AVAILABLE DATA -
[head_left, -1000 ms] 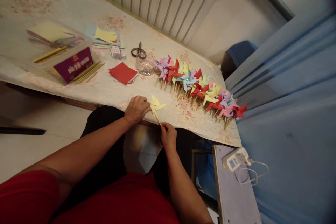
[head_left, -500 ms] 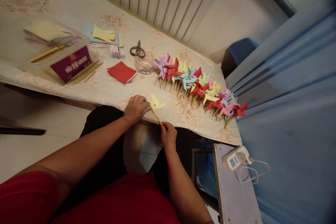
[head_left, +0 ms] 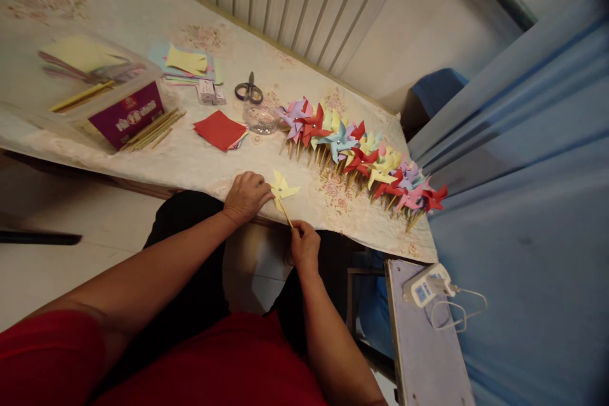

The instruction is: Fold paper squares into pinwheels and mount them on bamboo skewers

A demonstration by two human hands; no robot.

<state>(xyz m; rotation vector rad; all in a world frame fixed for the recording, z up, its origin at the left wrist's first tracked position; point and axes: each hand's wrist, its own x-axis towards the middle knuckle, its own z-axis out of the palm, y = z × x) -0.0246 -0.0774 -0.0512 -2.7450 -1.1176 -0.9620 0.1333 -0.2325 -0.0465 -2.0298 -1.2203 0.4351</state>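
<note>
A pale yellow paper pinwheel [head_left: 281, 189] lies over the table's front edge, a shiny pin head at its centre. Its thin wooden stick [head_left: 285, 210] slopes down toward me. My right hand [head_left: 306, 247] pinches the stick near its lower end, with fingers closed. On the other side, my left hand [head_left: 247, 197] rests on the cloth, its bent fingers closed at the left blade. The fingertips there are partly hidden by the blade and hand. Up and left of the pinwheel is a stack of square paper sheets [head_left: 219, 130], red on top.
Finished pinwheels [head_left: 361, 158] stretch in a row to the right. Black scissors [head_left: 249, 90] lie behind a clear tray of pins [head_left: 261, 120]. At left stand a plastic box [head_left: 90, 115], loose sticks [head_left: 155, 130] and coloured papers [head_left: 186, 60]. A power strip [head_left: 428, 285] sits lower right.
The yellow pinwheel has turned slightly on its stick, and its lower blade now shows broader. Both hands stay almost where they were.
</note>
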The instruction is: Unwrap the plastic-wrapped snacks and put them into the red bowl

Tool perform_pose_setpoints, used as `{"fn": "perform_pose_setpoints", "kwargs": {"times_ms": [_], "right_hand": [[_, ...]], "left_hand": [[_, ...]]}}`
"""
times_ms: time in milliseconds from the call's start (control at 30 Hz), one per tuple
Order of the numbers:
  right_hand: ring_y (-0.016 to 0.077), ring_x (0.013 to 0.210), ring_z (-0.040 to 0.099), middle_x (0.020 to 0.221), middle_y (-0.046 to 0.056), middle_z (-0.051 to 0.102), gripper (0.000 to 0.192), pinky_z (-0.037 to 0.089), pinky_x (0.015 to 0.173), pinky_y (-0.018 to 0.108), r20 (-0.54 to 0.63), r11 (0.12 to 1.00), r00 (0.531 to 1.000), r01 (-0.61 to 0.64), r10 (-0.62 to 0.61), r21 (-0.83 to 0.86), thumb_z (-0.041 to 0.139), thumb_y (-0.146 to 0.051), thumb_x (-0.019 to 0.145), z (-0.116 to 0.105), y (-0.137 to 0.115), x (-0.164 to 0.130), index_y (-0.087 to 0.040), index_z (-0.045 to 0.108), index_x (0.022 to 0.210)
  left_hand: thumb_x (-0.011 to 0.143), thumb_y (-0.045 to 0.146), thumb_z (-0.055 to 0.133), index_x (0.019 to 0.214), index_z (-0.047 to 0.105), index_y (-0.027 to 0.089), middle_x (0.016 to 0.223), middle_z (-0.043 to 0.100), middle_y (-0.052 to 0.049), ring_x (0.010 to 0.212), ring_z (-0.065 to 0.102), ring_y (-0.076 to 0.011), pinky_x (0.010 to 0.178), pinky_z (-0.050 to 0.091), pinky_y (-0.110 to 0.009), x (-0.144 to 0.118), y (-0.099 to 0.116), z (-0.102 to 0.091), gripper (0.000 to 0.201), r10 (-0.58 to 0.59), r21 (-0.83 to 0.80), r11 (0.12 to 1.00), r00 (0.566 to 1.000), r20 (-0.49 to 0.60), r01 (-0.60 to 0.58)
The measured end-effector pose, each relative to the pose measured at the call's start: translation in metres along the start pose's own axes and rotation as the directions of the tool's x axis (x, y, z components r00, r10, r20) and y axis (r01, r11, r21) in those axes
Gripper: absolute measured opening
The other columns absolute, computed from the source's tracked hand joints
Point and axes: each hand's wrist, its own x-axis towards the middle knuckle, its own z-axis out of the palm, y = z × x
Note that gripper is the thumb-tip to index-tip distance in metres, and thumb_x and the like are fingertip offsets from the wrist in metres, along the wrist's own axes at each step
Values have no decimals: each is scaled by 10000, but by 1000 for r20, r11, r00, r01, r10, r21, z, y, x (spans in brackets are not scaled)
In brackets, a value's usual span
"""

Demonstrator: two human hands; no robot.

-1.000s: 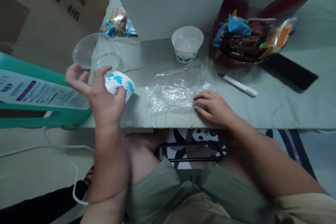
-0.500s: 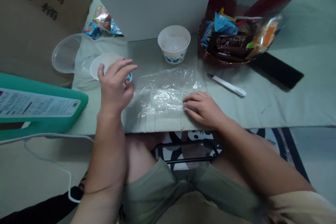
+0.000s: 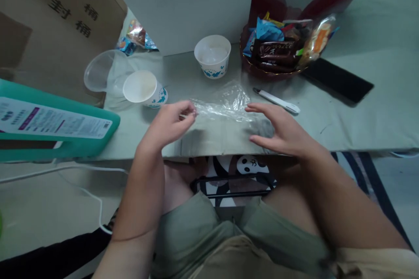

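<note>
A clear plastic bag point(image 3: 225, 103) lies crumpled on the cloth-covered table between my hands. My left hand point(image 3: 173, 121) pinches its left end between thumb and fingers. At the bag's right end, my right hand point(image 3: 278, 128) is open, thumb and fingers spread apart, close to the plastic. Just beyond my left hand a white paper bowl with blue leaf print point(image 3: 140, 87) leans on its side, its mouth turned to the left. A second paper bowl point(image 3: 212, 57) stands upright behind the bag, with something whitish and translucent inside.
Right of the bag lies a white utility knife point(image 3: 278, 101). A dark basket of packaged snacks point(image 3: 275, 74) and a black phone point(image 3: 340, 82) are behind it. At left are a clear round lid point(image 3: 94, 72), a green jug point(image 3: 108, 128) and a cardboard box point(image 3: 65, 52). A white carton point(image 3: 196, 4) stands behind.
My left hand has come down from the left bowl to the bag and pinched it. My right hand has opened off the bag's edge. The bag has bunched into a narrower strip.
</note>
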Motion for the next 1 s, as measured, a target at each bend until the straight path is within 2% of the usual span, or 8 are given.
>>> {"fn": "perform_pose_setpoints", "kwargs": {"times_ms": [100,200,300,400,467,600,700,1000], "right_hand": [[344,1332,598,1482,163,596,869,466,1113,541,66,995,997,20,-27,101,783,-531,795,-6,1,-7,-235,418,1526],[334,1334,605,1345,136,690,555,455,1122,554,32,995,999,-22,19,101,710,-445,870,0,2,-4,-241,558,1363],[293,1201,691,990,53,776,100,447,1124,545,-32,993,997,-70,73,94,590,-326,933,6,4,3,-252,657,943],[218,889,740,857,23,754,142,549,960,451,-99,967,979,-153,176,202,599,-350,922,8,4,8,-240,637,842],[177,742,705,796,17,730,159,571,770,365,-125,927,955,-220,268,303,631,-378,900,9,2,10,-232,630,835],[107,483,565,689,-20,661,249,453,476,264,-117,781,860,-383,496,493,660,-466,874,17,0,16,-237,569,839],[74,374,425,658,-44,630,301,312,371,245,-119,704,790,-453,601,547,689,-510,839,27,5,22,-253,542,895],[95,395,451,661,-24,676,358,322,394,260,-92,668,692,-642,716,375,699,-451,826,40,11,28,-251,546,1080]], "left_hand": [[859,345,653,841,596,198,845,718,-39,793,689,-172,671,544,-273,-2,-7,-5,159,-59,-355,934,997,-47,39],[796,327,740,868,547,214,895,712,-36,822,713,-169,656,555,-250,-6,-16,-1,235,-62,-563,824,998,23,64],[714,271,817,1074,533,245,987,722,-37,805,718,-150,654,557,-232,-10,-25,6,460,-25,-593,799,991,133,99],[685,230,842,1260,476,261,946,721,-23,713,699,-127,633,546,-228,-14,-33,9,682,-27,-531,827,958,285,181],[716,237,823,1231,517,239,815,700,5,661,678,-125,614,532,-230,-16,-38,10,599,-33,-510,834,943,332,209],[713,302,839,1080,588,216,723,645,25,685,671,-134,691,568,-270,-12,-49,14,453,-82,-657,746,994,71,108],[683,343,850,1060,558,252,747,615,43,729,692,-143,747,604,-299,-6,-55,19,486,-178,-787,617,974,-140,0],[700,482,819,1235,471,275,875,751,-34,685,733,-169,555,547,-227,-7,-70,16,671,-248,-777,598,967,54,197]]}}
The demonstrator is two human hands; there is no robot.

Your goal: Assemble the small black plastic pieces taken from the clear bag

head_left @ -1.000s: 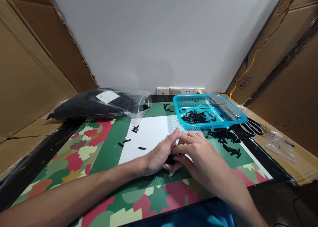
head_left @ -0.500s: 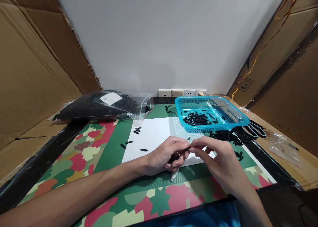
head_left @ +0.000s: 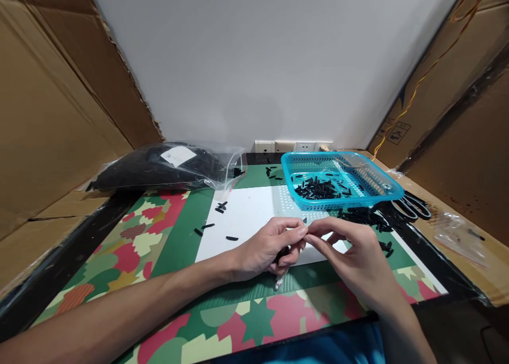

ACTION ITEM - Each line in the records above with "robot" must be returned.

RESPONSE AREA -
A demonstration by two human hands; no robot.
Demonstrator: two human hands; no robot.
The demonstrator is two human hands; there is no robot.

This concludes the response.